Ilaria Seclì non canta il cosmo, è il cosmo che canta in lei. Lei risuona di mondo. Lo avvertiamo con chiarezza in queste due poesie datate 2013.
Se la profondità non ha letto per l’acqua
resta richiamo d’inferno e pietre
occhi di bambino prestati a voglie adulte
il gioco è strada secca coi morti che arrivano
e uomini in ray-ban acconciati di nero
mentre il sensale comanda di aspettare il feretro
e campane segnano le ore dell’antistoria
disappartenute al mondo e infuocate panchine
tracciano i fatti del reale
con occhi e bocche protesi all’ estranea
portata da mondi sconosciuti a interrogare
la poca misura d’acqua tra il mare e il male.

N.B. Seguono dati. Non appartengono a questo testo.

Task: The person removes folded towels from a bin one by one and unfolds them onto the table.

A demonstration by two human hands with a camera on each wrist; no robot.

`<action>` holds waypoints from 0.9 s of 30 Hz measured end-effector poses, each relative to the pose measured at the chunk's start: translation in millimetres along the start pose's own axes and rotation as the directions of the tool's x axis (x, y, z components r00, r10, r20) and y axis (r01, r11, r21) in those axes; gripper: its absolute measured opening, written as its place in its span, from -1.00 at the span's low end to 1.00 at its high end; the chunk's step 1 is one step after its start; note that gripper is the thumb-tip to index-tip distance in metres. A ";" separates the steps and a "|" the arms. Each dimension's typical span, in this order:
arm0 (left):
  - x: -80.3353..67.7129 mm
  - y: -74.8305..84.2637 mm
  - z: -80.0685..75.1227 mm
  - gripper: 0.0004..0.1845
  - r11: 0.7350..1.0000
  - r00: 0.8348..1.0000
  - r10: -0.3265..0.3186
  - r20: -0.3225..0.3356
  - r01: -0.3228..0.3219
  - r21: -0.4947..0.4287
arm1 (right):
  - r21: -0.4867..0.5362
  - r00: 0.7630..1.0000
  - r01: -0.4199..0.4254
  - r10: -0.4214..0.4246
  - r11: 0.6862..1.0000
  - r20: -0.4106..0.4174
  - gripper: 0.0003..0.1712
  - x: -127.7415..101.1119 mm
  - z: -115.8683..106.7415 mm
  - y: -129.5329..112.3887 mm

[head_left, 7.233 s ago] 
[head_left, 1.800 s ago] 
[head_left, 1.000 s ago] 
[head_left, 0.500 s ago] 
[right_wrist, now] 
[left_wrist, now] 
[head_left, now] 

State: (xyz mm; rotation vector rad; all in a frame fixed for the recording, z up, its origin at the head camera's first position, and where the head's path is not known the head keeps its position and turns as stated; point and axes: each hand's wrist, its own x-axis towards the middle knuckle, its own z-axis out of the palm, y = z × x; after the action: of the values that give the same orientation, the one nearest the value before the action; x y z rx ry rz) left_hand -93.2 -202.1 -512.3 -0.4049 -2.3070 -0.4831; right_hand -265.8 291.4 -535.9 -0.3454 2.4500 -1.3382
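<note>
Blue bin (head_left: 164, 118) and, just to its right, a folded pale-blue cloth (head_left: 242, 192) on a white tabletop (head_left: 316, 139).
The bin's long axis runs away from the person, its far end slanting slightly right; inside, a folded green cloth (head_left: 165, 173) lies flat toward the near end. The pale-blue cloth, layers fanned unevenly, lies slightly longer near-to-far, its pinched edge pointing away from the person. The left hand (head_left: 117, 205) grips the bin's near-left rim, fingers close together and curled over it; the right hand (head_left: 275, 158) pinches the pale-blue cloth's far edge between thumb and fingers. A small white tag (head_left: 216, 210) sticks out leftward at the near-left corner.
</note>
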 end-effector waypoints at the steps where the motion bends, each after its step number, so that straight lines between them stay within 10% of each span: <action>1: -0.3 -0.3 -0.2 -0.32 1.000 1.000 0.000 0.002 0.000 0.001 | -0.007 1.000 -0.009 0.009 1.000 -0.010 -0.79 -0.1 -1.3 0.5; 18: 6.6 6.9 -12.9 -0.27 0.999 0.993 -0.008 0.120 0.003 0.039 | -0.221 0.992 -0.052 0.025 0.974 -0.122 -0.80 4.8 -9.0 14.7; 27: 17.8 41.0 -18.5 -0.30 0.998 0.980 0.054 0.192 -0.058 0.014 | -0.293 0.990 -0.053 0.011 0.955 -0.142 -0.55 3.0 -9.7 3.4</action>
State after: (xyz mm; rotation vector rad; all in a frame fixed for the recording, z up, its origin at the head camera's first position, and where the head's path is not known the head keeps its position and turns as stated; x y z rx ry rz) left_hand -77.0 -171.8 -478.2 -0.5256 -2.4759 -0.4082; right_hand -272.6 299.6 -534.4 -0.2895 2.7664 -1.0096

In questo primo componimento si coglie un riflesso pasoliniano: l’antistoria di Ilaria Seclì ricorda il Dopostoria del friulano. Ma altro, forse, e più profondo è il vincolo fra i due poeti: è nella solarità da cui emergono visioni di morte, e nella scelta di fare poesia civile con un dettato misterioso e barocco, di forte impatto visivo. La dimensione esistenziale e pratica della precarietà, l’esperienza dello sradicamento accomunano i viventi in un’epoca in cui i legami sono laschi e le radici affondano poco oltre la superficie. La profondità, l’acqua, la poca misura che separa il mare dal male suggeriscono il dramma delle migrazioni -non dimentichiamo che il 2013 fu l’anno di un tragico naufragio nel canale di Lampedusa- mentre i Ray-ban sfoggiati a una cerimonia funebre ispirano un senso di disagio: l’ostentazione del benessere, la fierezza esibita del reddito turbano lo sguardo di chi non può e non vuole condividere quella condizione. Ma l’esattezza formale della composizione supera la rabbia e lo sdegno: è come se il mondo si autodenunciasse, in questi versi, senza passare per l’esperienza soggettiva del poeta; come se la scrittura si scrivesse da sola, per decantazione dell’essenza del reale sopra la pagina bianca.
L’abilità a riprendersi gli effetti personali
svuotare case e poi riempirle, varcare soglie
entrare e uscire dall’uscio, uscire/entrare
portare i minimi resti di una storia e certi odori,
incensi, candele, l’angelo di Laura. Altri,
stranieri, cuciono trame di disagi nuovi.
È vero, non ci sono più le mezze stagioni
le chiavi seguono mappe di desideri morti
infilano toppe per meccaniche sopravvivenze
resta la parola ripudiata dai vocabolari
ora postuma nella panchina del giorno
data in eccesso e sconosciuta ai calendari.
Questi versi sono accomunati ai precedenti dall’insistere -in una tensione funebremente manieristica- su una visione sradicata. Stavolta l’attenzione è rivolta più alle parole che alle immagini: ”non ci sono più mezze stagioni” è un luogo comune inabitabile per chi a una “vita comune” non ha accesso né diritto. “Altri, stranieri” sono coloro che ancora portano un senso nel discorso. Ma la parola moderna si caratterizza come una post-parola, che nella liquidità del suo fluire ingloba anche il luogo comune come quegli insetti che avvolgono nella loro resina il nemico. La parola che s’incarna nel verso è intemporale, è un eccesso, un’escrescenza dell’essere, che nasce già fossile, per consegnarsi a generazioni che forse nemmeno verranno.
Due poesie nate da un profondo “sentimento del tempo”, e in cui il mondo pare depositarsi sulla pagina come su di una lastra fotografica, pura traccia sul corpo sensitivo del poeta.